Sugar has a long history of being a contentious commodity important in international trade. Initially, the global framework for sugar trade was based on sugarcane, a grass grown in the tropics with trade being dictated largely by the British. In the Napoleonic wars, commercialization of the beet sugar industry arose on the continent in response to and a direct challenge to British control over the industry. The advent of the temperate sugar beet as an alternative to tropical cane in sugar production opened up a north-south trading dynamic that exists to this day.

The United States, although a late entry into sugar production, is now at the forefront of the debate on trade liberalization for sugar, which can be produced more economically and out of greater necessity in a battery of nations, many with developing economies. Between 2003 and 2007, the United States ranked 5th in production, averaging 5% of the world total, and 2nd in total imports averaging 4%. Sugar as a percentage of the total value of the crop in the US is relatively minor at roughly 2.5% of the total putting it well below crops like corn and cotton, on par with tobacco and rice and greater than peanuts.

Currently, the US sugar program operates on a price support system which regulates imports from other countries and provides a price floor for sugar. However, the US Sugar sector is under pressure for reform both by other nations with a comparative advantage in sugar production and from within due to an impending NAFTA commitment that allows for free trade with Mexico in sugar beginning in 2008. With large amounts of Mexican sugar entering the United States, the market price will likely fall below the price floor established by the USDA and there will be large amounts of forfeitures to the Commodity Credit Corporation. This would be in direct violation of the government mandate to keep the US sugar program operating at no government cost.
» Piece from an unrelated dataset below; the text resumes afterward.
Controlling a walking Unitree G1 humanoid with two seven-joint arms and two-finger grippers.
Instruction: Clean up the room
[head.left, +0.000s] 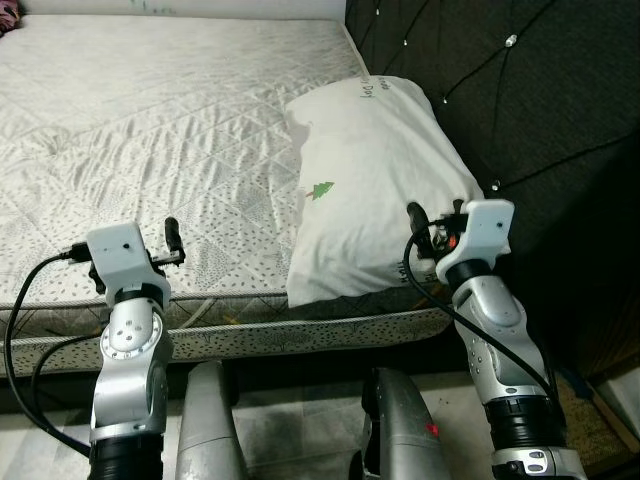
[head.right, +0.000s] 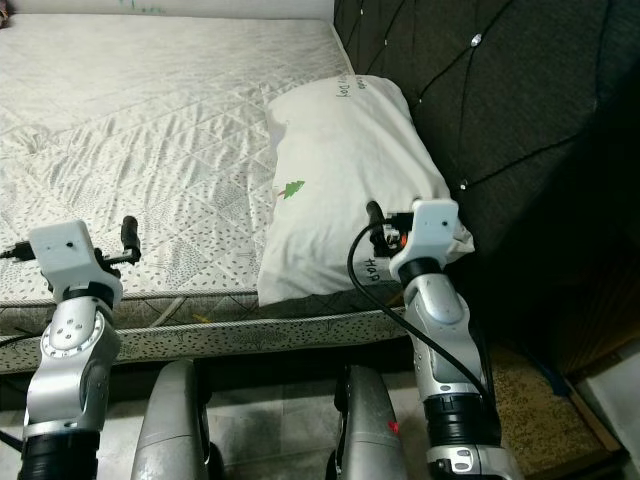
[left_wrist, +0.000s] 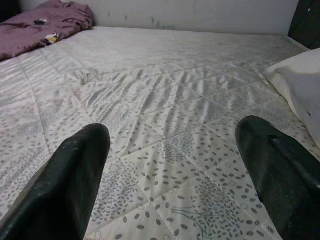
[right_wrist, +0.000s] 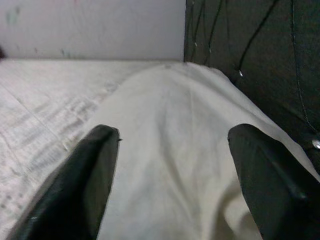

In this thesis, we lay out a matrix of possible alternative policy scenarios and potential exogenous shocks which could impact the US sugar sector. Using the USDA ERS Sugar and Sweeteners model, we illustrate the outcome of this matrix of policies and exogenous shocks to the biggest players in the North American sugar sector. Policies used in the model draw inspiration from the recent reforms to the sugar sector in the European Union and recent commodity program reforms in the US for peanuts and tobacco. Finally, the implications of various policy reform options are discussed in light of their ambition and likelihood.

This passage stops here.